Example: Directors' salaries are fixed each month, but in December, they receive a bonus. The business accounts for the bonuses in the forecast by manually entering the December value, which includes the bonus.
Link to Previous Period
You can select to use the financials from last month, last quarter, or last year as your future forecast.
You also have the option to take the previous period’s figures and add an increase or decrease, either as a percentage or a currency amount. Depending on the prior period you choose, you can add a yearly, quarterly, or monthly increase or decrease.
Example: A business expects its Sales to resemble last year's figures with a 5% increase. They use the 'Link to Previous Period' rule, basing it on the prior 12 months with a 5% uplift applied.
Example: A business assumes travel to events and conferences will occur at similar times as in previous years. They forecast their 'Travel Expenses' account with the 'Link to Previous Period' rule.
Smart Prediction
While the ‘Link to previous period’ rule allows you to use a prior period’s exact figures with an optional increase or decrease, Smart Prediction enables you to base your future forecast on trends from prior periods.
Linear regression determines the line of best fit based on the previous 3, 6, 12, or 24 months of actual data. Then, it bases the forecast figures on that line of best fit.
If you use the Average option instead of Linear regression, Fathom will base the future forecast figure on the rolling average for the past 3, 6, 12, or 24 months of actuals. You can also add a percentage or currency amount increase or decrease to the rolling average.
Example (Linear Regression): Forecasting a 'Repairs and Maintenance' account can be tricky because you often do not know which period they'll land in. However, they may be likely to increase at a similar pace each year.
Example (Linear Regression): A business's Revenue has fluctuated over the past year. The business is uncertain about which future months will be up or down, but believes revenue should continue growing at the same overall rate.

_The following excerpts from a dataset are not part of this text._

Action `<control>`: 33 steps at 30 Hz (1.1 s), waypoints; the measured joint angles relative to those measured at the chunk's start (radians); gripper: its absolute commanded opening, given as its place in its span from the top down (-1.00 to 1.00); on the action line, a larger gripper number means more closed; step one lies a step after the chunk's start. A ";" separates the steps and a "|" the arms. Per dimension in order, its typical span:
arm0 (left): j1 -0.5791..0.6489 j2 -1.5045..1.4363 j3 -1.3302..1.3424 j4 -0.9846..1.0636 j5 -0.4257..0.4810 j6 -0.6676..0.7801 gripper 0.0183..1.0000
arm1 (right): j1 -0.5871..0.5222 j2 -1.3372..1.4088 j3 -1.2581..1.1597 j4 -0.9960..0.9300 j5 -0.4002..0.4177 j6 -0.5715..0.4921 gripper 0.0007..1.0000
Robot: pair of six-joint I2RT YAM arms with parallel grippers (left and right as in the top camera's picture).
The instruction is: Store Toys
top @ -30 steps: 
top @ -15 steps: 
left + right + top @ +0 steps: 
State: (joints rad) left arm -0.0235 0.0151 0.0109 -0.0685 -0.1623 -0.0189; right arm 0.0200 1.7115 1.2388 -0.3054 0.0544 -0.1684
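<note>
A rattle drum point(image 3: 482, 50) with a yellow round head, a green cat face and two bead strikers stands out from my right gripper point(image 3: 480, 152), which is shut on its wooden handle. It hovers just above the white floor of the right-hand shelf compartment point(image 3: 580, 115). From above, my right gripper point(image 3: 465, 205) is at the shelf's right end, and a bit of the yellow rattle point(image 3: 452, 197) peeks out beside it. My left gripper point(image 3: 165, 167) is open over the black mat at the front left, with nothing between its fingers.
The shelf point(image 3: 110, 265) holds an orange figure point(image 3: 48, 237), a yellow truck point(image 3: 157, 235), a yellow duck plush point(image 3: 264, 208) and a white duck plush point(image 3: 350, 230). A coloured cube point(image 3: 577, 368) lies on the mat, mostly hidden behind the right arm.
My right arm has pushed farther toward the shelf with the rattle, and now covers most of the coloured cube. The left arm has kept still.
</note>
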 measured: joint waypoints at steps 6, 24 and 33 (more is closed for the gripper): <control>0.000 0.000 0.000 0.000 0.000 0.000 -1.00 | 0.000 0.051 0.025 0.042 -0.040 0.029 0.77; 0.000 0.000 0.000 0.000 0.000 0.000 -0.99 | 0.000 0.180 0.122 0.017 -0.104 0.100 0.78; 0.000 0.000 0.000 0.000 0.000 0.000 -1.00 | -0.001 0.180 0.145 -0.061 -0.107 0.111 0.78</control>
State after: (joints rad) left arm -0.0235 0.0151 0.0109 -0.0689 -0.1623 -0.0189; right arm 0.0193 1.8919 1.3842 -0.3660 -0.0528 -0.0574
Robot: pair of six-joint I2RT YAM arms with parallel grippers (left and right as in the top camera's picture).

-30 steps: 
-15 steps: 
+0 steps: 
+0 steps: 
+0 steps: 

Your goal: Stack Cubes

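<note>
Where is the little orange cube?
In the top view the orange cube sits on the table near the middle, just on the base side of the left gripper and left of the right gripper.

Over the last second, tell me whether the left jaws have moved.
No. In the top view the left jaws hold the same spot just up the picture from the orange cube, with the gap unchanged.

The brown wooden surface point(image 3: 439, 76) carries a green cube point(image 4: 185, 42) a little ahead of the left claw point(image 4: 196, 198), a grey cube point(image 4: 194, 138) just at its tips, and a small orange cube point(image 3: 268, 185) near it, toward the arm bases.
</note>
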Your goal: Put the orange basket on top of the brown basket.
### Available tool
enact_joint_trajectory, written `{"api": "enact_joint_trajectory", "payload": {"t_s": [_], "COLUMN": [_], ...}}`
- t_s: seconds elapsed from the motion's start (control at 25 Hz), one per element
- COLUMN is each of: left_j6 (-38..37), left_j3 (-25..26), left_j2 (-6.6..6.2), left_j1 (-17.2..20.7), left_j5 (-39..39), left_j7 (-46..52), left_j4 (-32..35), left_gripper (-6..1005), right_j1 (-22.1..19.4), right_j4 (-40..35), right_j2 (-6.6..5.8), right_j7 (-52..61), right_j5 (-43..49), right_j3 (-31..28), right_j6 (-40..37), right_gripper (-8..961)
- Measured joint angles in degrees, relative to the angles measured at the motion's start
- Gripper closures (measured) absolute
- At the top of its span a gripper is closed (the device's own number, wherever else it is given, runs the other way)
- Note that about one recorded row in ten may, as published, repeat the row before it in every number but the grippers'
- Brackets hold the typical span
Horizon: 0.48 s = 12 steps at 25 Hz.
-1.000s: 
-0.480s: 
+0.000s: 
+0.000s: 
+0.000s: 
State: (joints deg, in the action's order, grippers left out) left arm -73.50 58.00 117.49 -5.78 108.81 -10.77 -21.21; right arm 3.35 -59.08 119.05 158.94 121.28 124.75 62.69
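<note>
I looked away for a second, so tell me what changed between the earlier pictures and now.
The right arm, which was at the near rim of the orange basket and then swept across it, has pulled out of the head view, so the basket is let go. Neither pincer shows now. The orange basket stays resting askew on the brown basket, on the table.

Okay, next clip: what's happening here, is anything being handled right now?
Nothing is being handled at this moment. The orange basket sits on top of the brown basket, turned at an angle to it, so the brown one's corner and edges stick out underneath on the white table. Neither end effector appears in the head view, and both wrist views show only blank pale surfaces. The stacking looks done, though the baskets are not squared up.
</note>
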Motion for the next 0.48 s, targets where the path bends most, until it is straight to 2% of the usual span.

Example (Average): 'Office Supplies' are often forecast for the year based on last year's spend with some uplift. You can average last year's spend and add a percentage increase to it. That amount will be allocated evenly across the year.
Should I use linear regression or the rolling average?
When deciding which Smart Prediction option to use, it’s important to consider:
Significant outlier periods
By finding the line of best fit, linear regression is inherently less influenced by periods of outlier data when compared with the rolling average. However, it is more influenced by recent data when establishing a growth trend or line of best fit.
You can potentially limit the range of actual data you’re using to exclude earlier outlier periods (e.g. base the rolling average on the previous 6 months instead of 12 months). However, if you don't want to limit your data range, then linear regression is a better option for mitigating the impact of outlier periods that are not as recent.
Growth trend or average
If you use the Average, then Fathom will calculate the average value for the included periods and set that as the forecast figure for all future periods. You can include a growth trend with the Average by adding an increase or decrease to the rolling average.
Linear regression calculates the slope of the line of best fit and continues that trend into the forecast period. Therefore, linear regression will always inherently have an increase or decrease based on the slope included in the forecast period.
Constant / Growing
To set a constant figure for future periods, you can use the Constant/Growing rule and enter a value.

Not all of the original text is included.